● WHAT YOU NEED TO DO
Nothing outside the range is wanted. Repeat exactly the lines below from the one with "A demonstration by" through the one with "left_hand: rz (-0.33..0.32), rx".

---

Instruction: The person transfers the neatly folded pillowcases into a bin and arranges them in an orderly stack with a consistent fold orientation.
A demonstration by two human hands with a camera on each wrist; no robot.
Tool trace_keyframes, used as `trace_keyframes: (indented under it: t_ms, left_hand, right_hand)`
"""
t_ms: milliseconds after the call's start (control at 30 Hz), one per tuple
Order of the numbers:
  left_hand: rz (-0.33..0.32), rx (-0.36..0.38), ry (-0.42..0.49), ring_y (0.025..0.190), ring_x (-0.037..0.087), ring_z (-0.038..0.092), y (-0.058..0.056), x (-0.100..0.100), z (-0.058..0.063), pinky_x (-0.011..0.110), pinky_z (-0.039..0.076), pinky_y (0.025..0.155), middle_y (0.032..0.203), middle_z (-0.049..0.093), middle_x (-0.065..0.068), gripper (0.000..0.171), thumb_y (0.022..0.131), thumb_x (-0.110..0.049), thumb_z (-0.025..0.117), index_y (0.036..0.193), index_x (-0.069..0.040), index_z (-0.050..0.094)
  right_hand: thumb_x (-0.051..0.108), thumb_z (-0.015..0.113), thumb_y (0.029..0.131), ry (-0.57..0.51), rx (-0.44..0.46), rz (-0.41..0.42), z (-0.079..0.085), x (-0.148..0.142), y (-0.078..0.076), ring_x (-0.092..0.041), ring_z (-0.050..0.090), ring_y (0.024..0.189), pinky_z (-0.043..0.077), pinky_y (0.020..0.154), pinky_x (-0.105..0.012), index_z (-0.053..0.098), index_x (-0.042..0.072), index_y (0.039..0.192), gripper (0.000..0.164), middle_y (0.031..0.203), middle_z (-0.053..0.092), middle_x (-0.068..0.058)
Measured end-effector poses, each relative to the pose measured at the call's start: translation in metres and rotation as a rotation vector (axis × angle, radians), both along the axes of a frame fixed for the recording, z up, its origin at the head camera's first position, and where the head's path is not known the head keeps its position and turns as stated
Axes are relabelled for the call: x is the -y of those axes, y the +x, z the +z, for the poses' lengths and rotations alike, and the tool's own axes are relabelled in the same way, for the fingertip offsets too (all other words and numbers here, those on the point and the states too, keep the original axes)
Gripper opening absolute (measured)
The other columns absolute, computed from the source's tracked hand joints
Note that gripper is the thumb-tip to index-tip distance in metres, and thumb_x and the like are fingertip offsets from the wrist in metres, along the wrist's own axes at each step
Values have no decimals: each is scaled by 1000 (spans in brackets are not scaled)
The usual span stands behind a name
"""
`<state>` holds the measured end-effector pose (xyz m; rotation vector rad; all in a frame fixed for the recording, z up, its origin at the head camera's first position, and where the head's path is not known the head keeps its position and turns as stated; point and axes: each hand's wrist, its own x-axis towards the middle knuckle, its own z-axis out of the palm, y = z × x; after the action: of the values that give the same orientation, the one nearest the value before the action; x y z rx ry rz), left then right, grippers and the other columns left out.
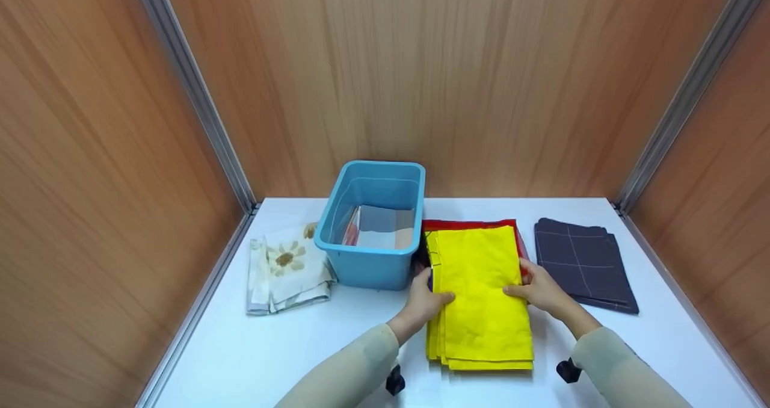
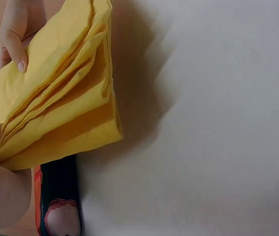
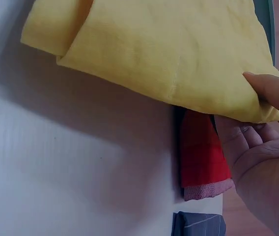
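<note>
A folded yellow cloth (image 1: 481, 312), several layers thick, is held between both hands above the white table. My left hand (image 1: 424, 299) pinches its left edge, thumb on top and fingers underneath. On the opposite edge, my right hand (image 1: 541, 287) grips the same way, and the right wrist view shows the curled fingers (image 3: 250, 142) beneath the cloth. Loose layered folds hang at the near end in the left wrist view. Behind and partly under the yellow cloth lies a red folded cloth (image 1: 469, 224) with dark parts, mostly hidden in the head view.
A blue plastic bin (image 1: 373, 266) stands left of the yellow cloth, with folded grey and beige fabric (image 1: 379, 224) inside. A white flowered cloth (image 1: 295, 269) lies at the left. At the right is a dark checked cloth (image 1: 583, 263). Wooden panels (image 1: 421, 83) enclose the table (image 1: 271, 360).
</note>
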<state>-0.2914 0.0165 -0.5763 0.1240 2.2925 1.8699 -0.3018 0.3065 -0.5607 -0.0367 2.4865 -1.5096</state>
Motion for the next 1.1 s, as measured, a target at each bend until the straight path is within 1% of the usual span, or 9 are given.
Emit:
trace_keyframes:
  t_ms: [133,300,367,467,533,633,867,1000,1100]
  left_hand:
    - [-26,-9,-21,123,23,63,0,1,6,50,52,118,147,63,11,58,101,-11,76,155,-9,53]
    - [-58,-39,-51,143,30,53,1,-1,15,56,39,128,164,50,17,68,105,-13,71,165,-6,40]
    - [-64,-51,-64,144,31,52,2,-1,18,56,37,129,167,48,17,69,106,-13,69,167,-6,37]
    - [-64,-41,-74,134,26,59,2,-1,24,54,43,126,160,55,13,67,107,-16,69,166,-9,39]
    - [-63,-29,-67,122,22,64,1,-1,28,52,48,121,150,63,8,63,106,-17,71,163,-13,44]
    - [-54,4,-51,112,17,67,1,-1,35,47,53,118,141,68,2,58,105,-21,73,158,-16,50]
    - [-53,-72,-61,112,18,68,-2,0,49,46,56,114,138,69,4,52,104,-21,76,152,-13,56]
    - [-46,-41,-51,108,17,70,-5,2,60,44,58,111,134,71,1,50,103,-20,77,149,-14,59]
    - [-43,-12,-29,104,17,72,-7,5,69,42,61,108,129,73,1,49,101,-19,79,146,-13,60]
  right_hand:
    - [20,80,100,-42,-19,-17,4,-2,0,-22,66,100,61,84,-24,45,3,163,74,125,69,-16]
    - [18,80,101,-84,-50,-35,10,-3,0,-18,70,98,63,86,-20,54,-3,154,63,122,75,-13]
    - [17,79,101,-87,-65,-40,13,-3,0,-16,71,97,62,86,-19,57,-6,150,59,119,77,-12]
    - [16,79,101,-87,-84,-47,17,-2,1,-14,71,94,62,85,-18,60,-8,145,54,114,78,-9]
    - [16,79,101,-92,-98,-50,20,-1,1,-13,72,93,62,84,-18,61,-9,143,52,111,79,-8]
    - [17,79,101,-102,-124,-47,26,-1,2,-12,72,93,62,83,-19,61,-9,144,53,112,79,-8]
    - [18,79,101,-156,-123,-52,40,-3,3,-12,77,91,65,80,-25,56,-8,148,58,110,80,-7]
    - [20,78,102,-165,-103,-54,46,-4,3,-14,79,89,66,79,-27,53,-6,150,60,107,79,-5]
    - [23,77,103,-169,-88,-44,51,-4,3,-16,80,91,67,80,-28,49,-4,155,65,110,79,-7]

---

● COMPLETED EXERCISE
A demonstration by two human hands with a camera on each wrist; no robot.
Tool trace_keyframes, used as `trace_keyframes: (indented under it: t_ms, left_hand, right_hand)`
"""
t_ms: milliseconds after the call's start (control at 30 Hz), one per tuple
Order of the numbers:
  left_hand: rz (-0.33..0.32), rx (-0.36..0.38), ry (-0.42..0.49), ring_y (0.025..0.190), ring_x (-0.037..0.087), ring_z (-0.038..0.092), y (-0.058..0.056), x (-0.100..0.100), z (-0.058..0.063), pinky_x (-0.011..0.110), pinky_z (-0.039..0.076), pinky_y (0.025..0.155), middle_y (0.032..0.203), middle_z (-0.049..0.093), middle_x (-0.065..0.068), gripper (0.000..0.171), thumb_y (0.022..0.131), thumb_x (-0.110..0.049), thumb_z (-0.025..0.117), index_y (0.036..0.193), index_x (-0.069..0.040), index_z (-0.050..0.094)

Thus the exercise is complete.